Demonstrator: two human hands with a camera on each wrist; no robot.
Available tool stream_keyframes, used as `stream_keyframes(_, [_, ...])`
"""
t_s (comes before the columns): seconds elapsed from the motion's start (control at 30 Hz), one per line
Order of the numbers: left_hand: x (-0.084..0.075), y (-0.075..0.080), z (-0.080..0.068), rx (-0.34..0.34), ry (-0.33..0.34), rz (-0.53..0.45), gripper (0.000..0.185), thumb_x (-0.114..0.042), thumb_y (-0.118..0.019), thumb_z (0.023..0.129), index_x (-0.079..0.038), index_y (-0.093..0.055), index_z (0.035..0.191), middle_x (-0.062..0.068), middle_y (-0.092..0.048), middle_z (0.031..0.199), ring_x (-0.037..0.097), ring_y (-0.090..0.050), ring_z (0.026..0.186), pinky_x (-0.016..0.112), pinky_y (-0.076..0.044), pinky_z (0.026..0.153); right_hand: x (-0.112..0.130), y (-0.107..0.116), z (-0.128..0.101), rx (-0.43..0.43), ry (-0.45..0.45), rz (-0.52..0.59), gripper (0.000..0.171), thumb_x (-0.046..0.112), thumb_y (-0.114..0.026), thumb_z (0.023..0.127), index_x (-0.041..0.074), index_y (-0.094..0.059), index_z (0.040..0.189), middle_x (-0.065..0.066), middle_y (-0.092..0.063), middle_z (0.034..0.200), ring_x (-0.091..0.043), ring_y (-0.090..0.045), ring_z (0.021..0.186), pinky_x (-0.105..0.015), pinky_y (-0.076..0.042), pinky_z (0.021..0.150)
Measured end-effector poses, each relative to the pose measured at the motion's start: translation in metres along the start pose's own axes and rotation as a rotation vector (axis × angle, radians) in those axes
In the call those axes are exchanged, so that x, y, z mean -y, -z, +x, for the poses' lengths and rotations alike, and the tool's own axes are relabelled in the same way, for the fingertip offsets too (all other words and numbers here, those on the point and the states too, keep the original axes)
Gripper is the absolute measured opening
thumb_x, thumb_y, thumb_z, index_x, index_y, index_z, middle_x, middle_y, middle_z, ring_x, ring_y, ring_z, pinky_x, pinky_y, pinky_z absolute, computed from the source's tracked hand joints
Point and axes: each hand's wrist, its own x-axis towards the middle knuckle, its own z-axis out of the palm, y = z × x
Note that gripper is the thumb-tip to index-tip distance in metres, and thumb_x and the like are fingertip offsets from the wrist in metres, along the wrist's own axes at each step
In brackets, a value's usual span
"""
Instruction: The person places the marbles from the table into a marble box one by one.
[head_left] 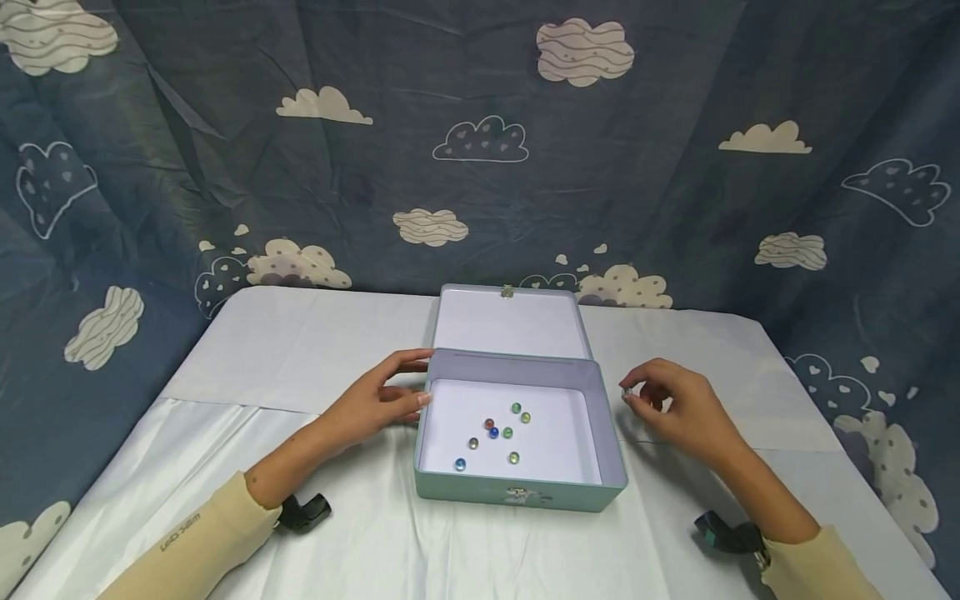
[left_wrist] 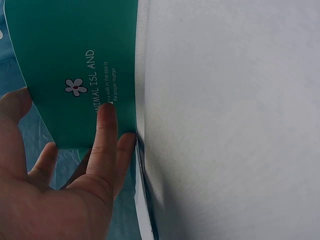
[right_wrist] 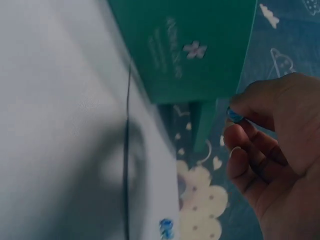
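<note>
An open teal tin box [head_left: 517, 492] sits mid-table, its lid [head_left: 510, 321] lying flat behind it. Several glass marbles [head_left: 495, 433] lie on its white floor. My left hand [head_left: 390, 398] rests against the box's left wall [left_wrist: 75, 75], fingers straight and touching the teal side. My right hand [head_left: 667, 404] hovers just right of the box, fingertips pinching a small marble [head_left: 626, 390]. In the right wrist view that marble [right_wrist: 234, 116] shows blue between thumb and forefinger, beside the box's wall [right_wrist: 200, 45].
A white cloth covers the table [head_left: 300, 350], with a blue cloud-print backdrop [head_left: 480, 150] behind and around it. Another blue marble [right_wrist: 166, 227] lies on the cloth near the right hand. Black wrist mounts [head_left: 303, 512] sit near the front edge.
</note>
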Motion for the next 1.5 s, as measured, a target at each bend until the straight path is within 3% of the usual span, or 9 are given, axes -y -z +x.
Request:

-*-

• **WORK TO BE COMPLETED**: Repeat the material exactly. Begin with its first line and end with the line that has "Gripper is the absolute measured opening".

• **OUTPUT**:
Demonstrator: two human hands with a camera on each wrist; no robot.
Available tool stream_keyframes, used as `stream_keyframes(_, [_, ...])`
"""
t_s (comes before the columns): seconds elapsed from the motion's start (control at 30 Hz), one per line
Order of the numbers: left_hand: x (-0.084..0.075), y (-0.075..0.080), z (-0.080..0.068), rx (-0.34..0.34), ry (-0.33..0.34), rz (-0.53..0.45), gripper (0.000..0.185), thumb_x (-0.114..0.042), thumb_y (-0.118..0.019), thumb_z (0.023..0.129), index_x (-0.079..0.038), index_y (-0.093..0.055), index_z (0.035..0.191), middle_x (-0.062..0.068), middle_y (-0.092..0.048), middle_z (0.031..0.199), ring_x (-0.037..0.097), ring_y (-0.090..0.050), ring_z (0.026..0.186), pinky_x (-0.016..0.112), pinky_y (-0.076..0.044), pinky_z (0.026..0.153); right_hand: x (-0.112..0.130), y (-0.107..0.116), z (-0.128..0.101), rx (-0.43..0.43), ry (-0.45..0.45), rz (-0.52..0.59), gripper (0.000..0.171), thumb_x (-0.046..0.112), thumb_y (-0.114..0.026), thumb_z (0.023..0.127), index_x (-0.041..0.074), index_y (-0.094..0.059), index_z (0.040..0.189), middle_x (-0.065..0.066), middle_y (-0.092..0.063), middle_z (0.034..0.200), ring_x (-0.091..0.043), ring_y (-0.090..0.045), ring_z (0.021..0.186), pinky_x (-0.105..0.015), pinky_y (-0.076..0.042), pinky_z (0.021..0.150)
Measured end-effector poses, each relative to the pose measured at the motion's start: translation in metres along the start pose's own axes and rotation as a rotation vector (axis × angle, radians) in those axes
In the call those axes are exchanged, so that x, y, z mean -y, -z, +x, for the poses' lengths and rotations alike, and the tool's own axes are relabelled in the same way, for the fingertip offsets too (all other words and numbers here, those on the point and the states too, keep the original axes)
Gripper is the absolute measured opening

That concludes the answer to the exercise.